Sergio intentó suavizar la situación, pero su voz sonaba falsa, como cuando intentaba convencerme de invertir en negocios que no me convencían.
—Mira, Adrián, solo estábamos hablando. Dalia se ha puesto nerviosa y…
—¡No me mientas! —grité, y sentí que algo dentro de mí se rompía. Miré a Dalia, que apenas podía sostenerme la mirada. Me acerqué y la abracé, como cuando era niño y tenía miedo a la oscuridad.
—No tienes que aguantar esto, Dalia. No en mi casa. —le susurré al oído.
Lucía bufó y dejó la copa sobre la encimera con un golpe seco.
—Siempre la defiendes, Adrián. Pero no ves que se aprovecha de ti. Que ya no puede con la casa, que se le olvida todo…
—¿Aprovecharse? —me reí, pero era una risa amarga—. ¿De qué? ¿De mi cariño? ¿De mi gratitud? Si alguien se ha aprovechado aquí, no ha sido ella.
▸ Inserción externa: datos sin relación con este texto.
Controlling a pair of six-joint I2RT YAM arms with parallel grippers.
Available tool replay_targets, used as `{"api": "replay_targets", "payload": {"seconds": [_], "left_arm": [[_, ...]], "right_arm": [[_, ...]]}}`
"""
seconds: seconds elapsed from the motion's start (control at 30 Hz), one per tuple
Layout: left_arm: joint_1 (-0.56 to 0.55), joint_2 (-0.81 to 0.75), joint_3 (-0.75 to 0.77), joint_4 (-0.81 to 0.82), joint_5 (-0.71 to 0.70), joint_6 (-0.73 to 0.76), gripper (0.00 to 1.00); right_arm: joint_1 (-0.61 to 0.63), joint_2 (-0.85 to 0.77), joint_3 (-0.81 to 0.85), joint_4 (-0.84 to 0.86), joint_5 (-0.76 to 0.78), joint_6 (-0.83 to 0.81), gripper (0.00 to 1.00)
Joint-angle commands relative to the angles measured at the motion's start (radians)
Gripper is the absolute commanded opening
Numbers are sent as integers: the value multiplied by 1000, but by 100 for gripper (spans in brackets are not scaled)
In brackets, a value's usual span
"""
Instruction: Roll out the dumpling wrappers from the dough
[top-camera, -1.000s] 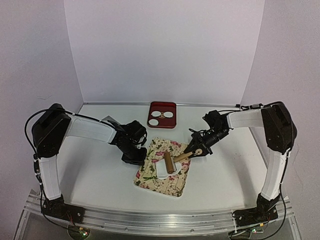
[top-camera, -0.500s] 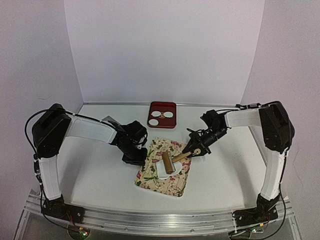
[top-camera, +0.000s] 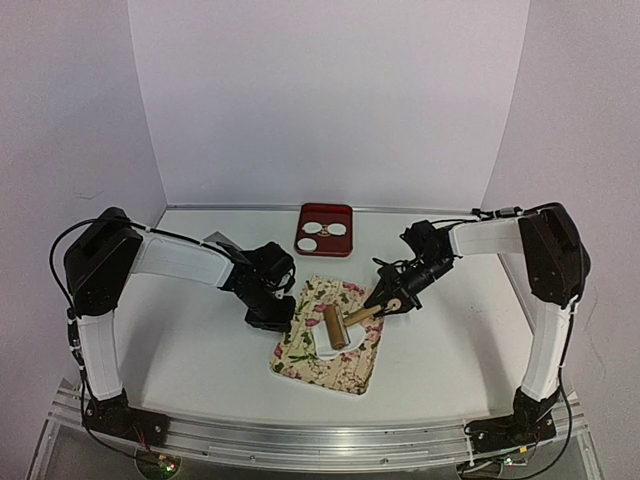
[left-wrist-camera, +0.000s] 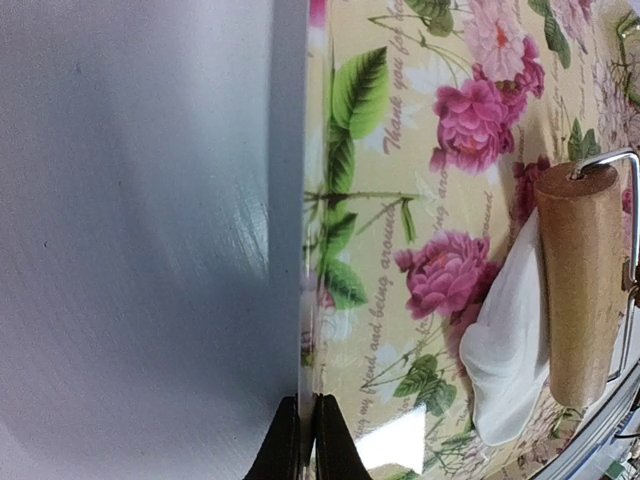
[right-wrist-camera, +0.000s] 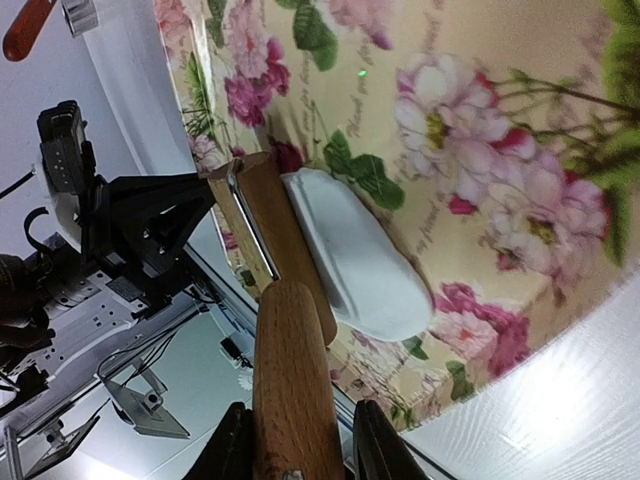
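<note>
Fingers (left-wrist-camera: 285, 450) of left arm pinch edge of floral mat (left-wrist-camera: 420, 200).

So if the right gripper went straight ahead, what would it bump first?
Probably the dough on the floral mat; the rolling pin that the right gripper holds lies against it. Depth is unclear.

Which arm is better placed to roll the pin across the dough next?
Right. The right gripper grips the handle of the rolling pin, whose roller lies against the dough. The left gripper is shut on the edge of the floral mat.
</note>
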Motion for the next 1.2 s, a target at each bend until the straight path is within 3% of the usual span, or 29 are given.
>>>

El silencio se hizo pesado. Sergio murmuró algo sobre una reunión y salió del piso. Lucía me miró con rabia, pero yo ya no podía mirarla igual. Me senté con Dalia en el sofá, le cogí las manos y vi que le temblaban.
—¿Desde cuándo pasa esto? —le pregunté, y ella negó con la cabeza, como si no quisiera preocuparme.
—No importa, hijo. Son cosas de la vida… Yo ya estoy mayor, y a veces molesto más de lo que ayudo.
—No digas eso, Dalia. Tú eres mi familia. La única que nunca me ha fallado.
Ella sonrió, pero sus ojos seguían tristes. Me contó, entre susurros, que desde hacía meses Lucía y Sergio la trataban como si fuera invisible, o peor, como si fuera una carga. Que le gritaban por cualquier cosa, que la hacían sentir inútil. Y yo, tan ocupado con mis negocios, no me había dado cuenta de nada.
Esa noche no pude dormir. Me senté en la terraza, mirando las luces de Madrid, preguntándome en qué momento había perdido el rumbo. ¿De qué servía tener dinero, éxito, si permitía que la persona más importante de mi vida sufriera así? Recordé a mi madre, su voz suave, y cómo Dalia la había sustituido sin pedir nada a cambio, solo cariño y respeto.
A la mañana siguiente, tomé una decisión. Llamé a Lucía y a Sergio y les pedí que se marcharan. No quería a nadie en mi vida que no supiera valorar lo que de verdad importa. Luego llevé a Dalia a desayunar churros, como cuando era niño. Caminamos por el Retiro, y por primera vez en mucho tiempo, la vi sonreír de verdad.
Ahora, mientras escribo esto, me pregunto: ¿Cuántas veces miramos hacia otro lado, dejando que el cariño se marchite por culpa de la rutina o la indiferencia? ¿Cuántos Dalias hay en nuestras vidas, esperando solo un poco de respeto y amor? ¿Y tú, te has parado a pensarlo alguna vez?